This Mexicana Stalked Her Daughter’s Killers Across The Country Like Liam Actual Neeson— But This Ending Is Tragic
Talk about going to the ends of the earth for your kids.
A recent story from the New York Times has detailed the gumshoe work of a one-woman investigation league. Over several years, Miriam Rodríguez, a fearless mother from San Fernando, Tamaulipas used disguises, handguns, and fake IDS to track down the names and locations of the people who kidnapped her daughter Karen Alejandra Salinas Rodriguez in 2012.
In 2012, Miriam’s 20- year-old daughter Karen Alejandra Salinas Rodríguez disappeared.
On Jan. 23, Karen had been working alongside her mother at their family business in San Fernando, an area forced to endure growing pressures related to gang violence and kidnappings. On that fateful day in January, Karen had been preparing to merge into traffic when two trucks pulled up on either side of her car and stopped her. Armed men broke into her pickup truck and drove off with her in it.
Weeks after Karen’s abduction Miriam’s family took out a loan from a bank and followed the kidnappers’ every instruction. For months, Karens’ kidnappers strung her family along, demanding thousands of dollars and promising their daughter’s return.

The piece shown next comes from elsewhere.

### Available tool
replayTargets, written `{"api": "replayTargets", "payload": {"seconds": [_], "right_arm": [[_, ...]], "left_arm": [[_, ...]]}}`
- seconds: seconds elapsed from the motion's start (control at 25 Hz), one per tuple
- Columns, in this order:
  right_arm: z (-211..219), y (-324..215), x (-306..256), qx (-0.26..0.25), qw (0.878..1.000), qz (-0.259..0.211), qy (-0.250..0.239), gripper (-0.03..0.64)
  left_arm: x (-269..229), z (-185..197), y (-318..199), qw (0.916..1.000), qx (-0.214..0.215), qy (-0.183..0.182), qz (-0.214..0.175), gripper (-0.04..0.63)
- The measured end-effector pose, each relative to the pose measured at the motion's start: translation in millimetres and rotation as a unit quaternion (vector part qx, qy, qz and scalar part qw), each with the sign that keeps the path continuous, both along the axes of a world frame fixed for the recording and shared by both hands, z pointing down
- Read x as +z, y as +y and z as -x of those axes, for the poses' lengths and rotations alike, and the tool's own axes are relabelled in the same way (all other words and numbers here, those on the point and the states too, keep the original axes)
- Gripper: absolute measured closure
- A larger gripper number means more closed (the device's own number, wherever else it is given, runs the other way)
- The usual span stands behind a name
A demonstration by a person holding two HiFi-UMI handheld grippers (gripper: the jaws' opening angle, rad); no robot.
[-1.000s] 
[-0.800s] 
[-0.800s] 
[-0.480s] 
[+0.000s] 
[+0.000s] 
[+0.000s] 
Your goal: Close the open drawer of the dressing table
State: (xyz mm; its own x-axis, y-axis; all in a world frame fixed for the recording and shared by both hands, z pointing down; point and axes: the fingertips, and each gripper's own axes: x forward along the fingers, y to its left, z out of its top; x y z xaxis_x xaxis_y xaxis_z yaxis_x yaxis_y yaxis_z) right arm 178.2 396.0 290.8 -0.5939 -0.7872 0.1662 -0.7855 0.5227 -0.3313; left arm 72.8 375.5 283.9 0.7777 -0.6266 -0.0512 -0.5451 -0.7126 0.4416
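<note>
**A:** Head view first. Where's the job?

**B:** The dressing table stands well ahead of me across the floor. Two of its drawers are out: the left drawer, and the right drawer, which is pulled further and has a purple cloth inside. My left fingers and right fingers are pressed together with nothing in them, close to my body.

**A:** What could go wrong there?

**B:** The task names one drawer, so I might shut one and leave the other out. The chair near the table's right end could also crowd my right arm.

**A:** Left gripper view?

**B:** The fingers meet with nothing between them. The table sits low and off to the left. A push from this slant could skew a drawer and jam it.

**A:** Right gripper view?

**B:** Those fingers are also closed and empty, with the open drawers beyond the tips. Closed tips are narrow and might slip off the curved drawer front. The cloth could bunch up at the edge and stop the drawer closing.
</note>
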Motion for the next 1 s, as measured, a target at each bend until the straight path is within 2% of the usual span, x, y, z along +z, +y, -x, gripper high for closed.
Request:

According to the New York Times, “One morning, a few weeks after the last payment, she came downstairs and told [her daughter] Azalea that she knew Karen was never coming back, that she was most likely dead. She said it matter-of-factly, as though describing her sleep… She told her daughter that she would not rest until she found the people who had taken Karen. She would hunt them down, one by one, until the day she died. Azalea watched as her mother’s sadness hardened into resolve and her hope gave way to revenge.”
According to The New York Times, since 2014 Miriam worked vigorously to track down the people responsible for kidnapping and murdering her 20-year-old daughter, Karen.
“She cut her hair, dyed it and disguised herself as a pollster, a health worker and an election official to get their names and addresses,” writes NYT. “She invented excuses to meet their families, unsuspecting grandmothers and cousins who gave her details, however small. She wrote everything down and stuffed it into her black computer bag, building her investigation and tracking them down, one by one.”
In a matter of three years, Miriam had managed to hunt down and capture every living member of the crew that had abducted her daughter as part of a ransom scheme. Those who she managed to track down were sent to prison, not because of authorities, but because of her own pursuits.
In total Miriam tracked down 10 people in her campaign for justice for her daughter.
According to NYT her daughter’s assailants had attempted to escape their crimes over the years by starting anew. One became a born-again Christian, another a taxi driver, one became a car salesman, and one even a babysitter. Her efforts “made her famous, but vulnerable. No one challenged organized crime, never mind put its members in prison,” NYT reports. “In all, Miriam was instrumental in taking down 10 people, in a mad campaign for justice that made her famous, but vulnerable. No one challenged organized crime, never mind put its members in prison. She asked the government for armed guards, fearing the cartel had finally had enough.”
Sadly, Miriam’s efforts eventually caught up with her on Mother’s Day, 2017, when weeks after she had chased down one of her last targets, she was shot and murdered in front of her own home.
Miriam’s husband found her face down on the street. Still, to this day and to so many in the northern city of San Fernando, Miriam’s story represents so many of the problems in Mexico. As New York Times notes, “The country is so torn apart by violence and impunity that a grieving mother had to solve the disappearance of her daughter largely on her own, and died violently because of it.”